» **What you are asked to do**
Retype, exactly as they appear below, the lines between the line holding "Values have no" and the line holding "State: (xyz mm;", both ends included.
(Beginning of Record set)
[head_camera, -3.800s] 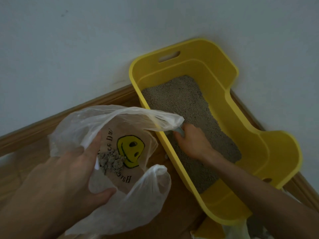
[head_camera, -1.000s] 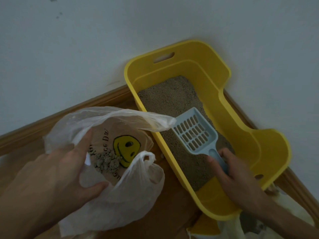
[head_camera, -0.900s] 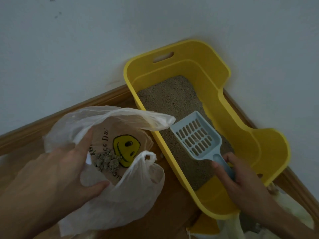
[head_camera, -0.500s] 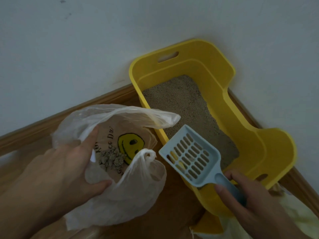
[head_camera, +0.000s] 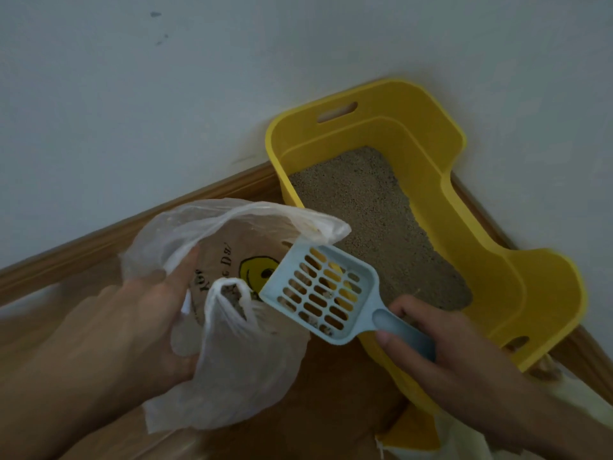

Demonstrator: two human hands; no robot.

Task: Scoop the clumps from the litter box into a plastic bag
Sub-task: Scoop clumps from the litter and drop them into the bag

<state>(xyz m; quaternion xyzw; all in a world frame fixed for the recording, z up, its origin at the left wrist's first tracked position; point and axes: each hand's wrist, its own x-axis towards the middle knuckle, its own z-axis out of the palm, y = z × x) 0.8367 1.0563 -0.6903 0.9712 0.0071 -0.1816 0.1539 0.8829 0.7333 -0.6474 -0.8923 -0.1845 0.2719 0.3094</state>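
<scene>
Head view: my right hand (head_camera: 464, 353) grips the scoop (head_camera: 331, 298) over the bag (head_camera: 238, 376) mouth, while my left hand (head_camera: 132, 327) pinches its rim.

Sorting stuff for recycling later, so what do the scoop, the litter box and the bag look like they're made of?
The scoop looks like rigid moulded plastic, pale blue and matte, with cut slots and a one-piece handle. The litter box seems to be hard yellow plastic, smooth with a slight sheen and a moulded handle cutout. The bag is thin translucent plastic film, limp and creased, with print showing through.
</scene>
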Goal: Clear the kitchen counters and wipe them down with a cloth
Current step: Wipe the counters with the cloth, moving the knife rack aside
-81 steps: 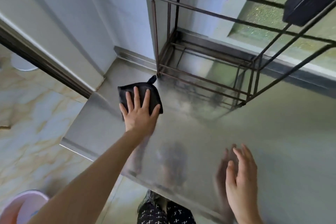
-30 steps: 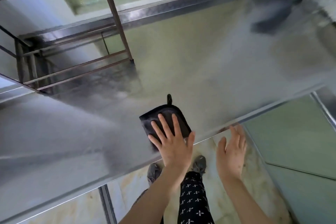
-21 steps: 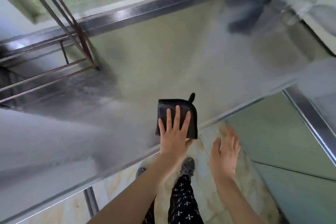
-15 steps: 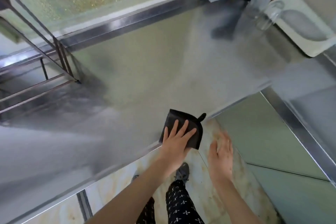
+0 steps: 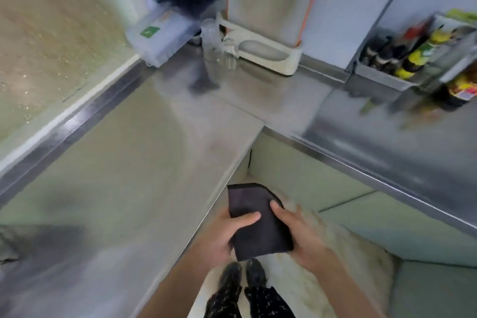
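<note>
Gripping the folded dark cloth [image 5: 258, 230] from both sides, the left hand [image 5: 219, 236] and right hand [image 5: 305, 236] clamp it with thumbs on top, just off the steel counter [image 5: 124, 175] edge, above the floor [image 5: 343, 261]. Farther back, a glass [image 5: 213, 44] stands in the corner.

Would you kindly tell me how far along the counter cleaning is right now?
Looks done: the near stretch of the steel counter lies bare. In hand: the left hand and right hand both hold the folded dark cloth off the counter, above the floor. Remaining: the corner holds clear glasses, a plastic box and a white cutting-board stand, and the right-hand run carries a rack of sauce bottles.
</note>
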A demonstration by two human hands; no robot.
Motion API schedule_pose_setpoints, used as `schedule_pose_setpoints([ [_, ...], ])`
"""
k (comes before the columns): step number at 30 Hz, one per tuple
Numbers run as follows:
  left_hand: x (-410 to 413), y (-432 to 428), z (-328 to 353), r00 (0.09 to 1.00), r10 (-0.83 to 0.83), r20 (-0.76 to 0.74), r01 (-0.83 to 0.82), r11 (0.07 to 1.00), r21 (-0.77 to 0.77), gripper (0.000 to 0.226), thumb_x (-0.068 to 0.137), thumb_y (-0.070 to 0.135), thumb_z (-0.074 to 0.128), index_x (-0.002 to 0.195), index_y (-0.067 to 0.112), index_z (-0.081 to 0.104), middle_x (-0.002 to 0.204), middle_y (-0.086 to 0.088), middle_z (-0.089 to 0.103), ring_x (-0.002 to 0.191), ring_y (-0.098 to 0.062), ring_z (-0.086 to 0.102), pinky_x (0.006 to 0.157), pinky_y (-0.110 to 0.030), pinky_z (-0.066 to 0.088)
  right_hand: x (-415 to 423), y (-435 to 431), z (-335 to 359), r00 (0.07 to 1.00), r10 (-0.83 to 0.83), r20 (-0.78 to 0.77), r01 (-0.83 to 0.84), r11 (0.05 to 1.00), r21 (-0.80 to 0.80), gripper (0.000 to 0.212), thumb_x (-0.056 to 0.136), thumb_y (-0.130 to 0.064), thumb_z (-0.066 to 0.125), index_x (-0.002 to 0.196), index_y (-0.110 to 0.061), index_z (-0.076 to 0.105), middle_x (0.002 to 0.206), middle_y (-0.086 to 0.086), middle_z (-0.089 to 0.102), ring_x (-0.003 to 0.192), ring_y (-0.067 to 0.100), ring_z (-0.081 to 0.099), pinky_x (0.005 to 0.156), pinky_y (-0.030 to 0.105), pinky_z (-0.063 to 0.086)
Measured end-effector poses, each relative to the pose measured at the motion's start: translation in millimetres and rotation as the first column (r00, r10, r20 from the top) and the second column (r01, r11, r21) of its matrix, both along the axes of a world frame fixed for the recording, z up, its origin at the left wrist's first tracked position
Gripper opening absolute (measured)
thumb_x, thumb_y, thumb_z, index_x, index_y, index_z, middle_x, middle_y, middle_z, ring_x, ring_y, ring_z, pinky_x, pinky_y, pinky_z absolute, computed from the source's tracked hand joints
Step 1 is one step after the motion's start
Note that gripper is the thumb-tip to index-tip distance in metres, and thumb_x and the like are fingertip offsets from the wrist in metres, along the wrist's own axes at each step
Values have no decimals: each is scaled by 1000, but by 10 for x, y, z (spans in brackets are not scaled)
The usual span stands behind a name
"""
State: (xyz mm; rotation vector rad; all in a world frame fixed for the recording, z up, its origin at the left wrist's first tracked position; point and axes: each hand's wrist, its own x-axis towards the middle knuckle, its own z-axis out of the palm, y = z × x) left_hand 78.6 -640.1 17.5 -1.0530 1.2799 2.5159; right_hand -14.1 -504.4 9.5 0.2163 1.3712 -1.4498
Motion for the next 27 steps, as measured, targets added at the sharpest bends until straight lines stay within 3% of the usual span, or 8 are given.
schedule_pose_setpoints([
  [3,-267,130,21,987,-158,34,161,982,-99,28,77,-2,68,102,11,67,98,-10,72,92,-23,69,78,-36,55,10,310,24,974,-212,-75,211,977,-27,34,85,-23,63,113,-4,64,107,13,70,99,27,67,81,37,54],
  [5,-461,286,-16,954,-292,67,299,921,-249,25,78,4,70,101,13,67,95,-7,73,88,-21,69,75,-35,56,67,563,47,891,-418,-178,418,908,-39,31,84,-12,65,113,-5,62,104,13,71,95,27,68,74,34,55],
  [9,-822,817,-64,828,-545,133,533,691,-489,24,73,23,78,93,23,64,94,-2,72,86,-16,68,79,-38,55,234,1157,100,642,-697,-320,737,676,6,23,82,-6,68,104,-7,62,98,12,72,88,29,69,76,43,57],
  [12,-964,1402,0,713,-699,54,656,638,-403,18,80,11,70,96,15,63,90,-2,71,74,-9,68,57,-24,52,394,1690,61,453,-780,-432,882,464,86,22,80,-13,72,88,1,56,90,25,65,75,29,63,70,41,51],
  [16,-1107,2251,65,507,-862,-9,788,468,-400,17,81,9,68,96,16,63,89,1,70,74,-5,66,53,-23,49,582,2433,101,244,-797,-553,968,234,91,13,79,-11,72,82,-6,61,84,17,67,75,23,61,72,39,49],
  [21,-1379,3431,97,296,-955,-33,831,274,-484,20,81,7,68,97,16,61,96,-8,66,69,-4,62,53,-22,48,643,3508,150,83,-795,-600,997,70,45,12,79,-10,72,86,-9,62,82,5,71,80,19,66,72,36,51],
  [24,-1550,4122,59,235,-971,-30,826,216,-521,18,81,3,68,95,12,60,89,-10,66,65,-6,60,51,-22,47,549,4138,45,45,-807,-588,999,28,38,13,78,-8,73,86,-7,62,81,5,71,80,20,67,70,32,51],
  [27,-1718,4761,-32,235,-972,12,807,188,-560,17,78,1,69,88,12,61,78,-2,65,61,-5,59,51,-20,44,463,4718,-55,37,-865,-500,999,23,35,25,73,-1,76,91,-5,60,88,11,70,80,21,66,73,32,49],
])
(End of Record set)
» **Solution to this problem**
Values have no decimals: each is scaled by 1000, but by 10 for x, y, z (spans in brackets are not scaled)
The usual span stands behind a name
"""
State: (xyz mm; rotation vector rad; all in a world frame fixed for the recording, z up, its origin at the left wrist's first tracked position; point and axes: each hand's wrist, its own x-axis towards the middle knuckle, its own z-axis out of the palm, y = z × x) left_hand 78.6 -640.1 17.5 -1.0530 1.2799 2.5159; right_hand -14.1 -504.4 9.5 0.2163 1.3712 -1.4498

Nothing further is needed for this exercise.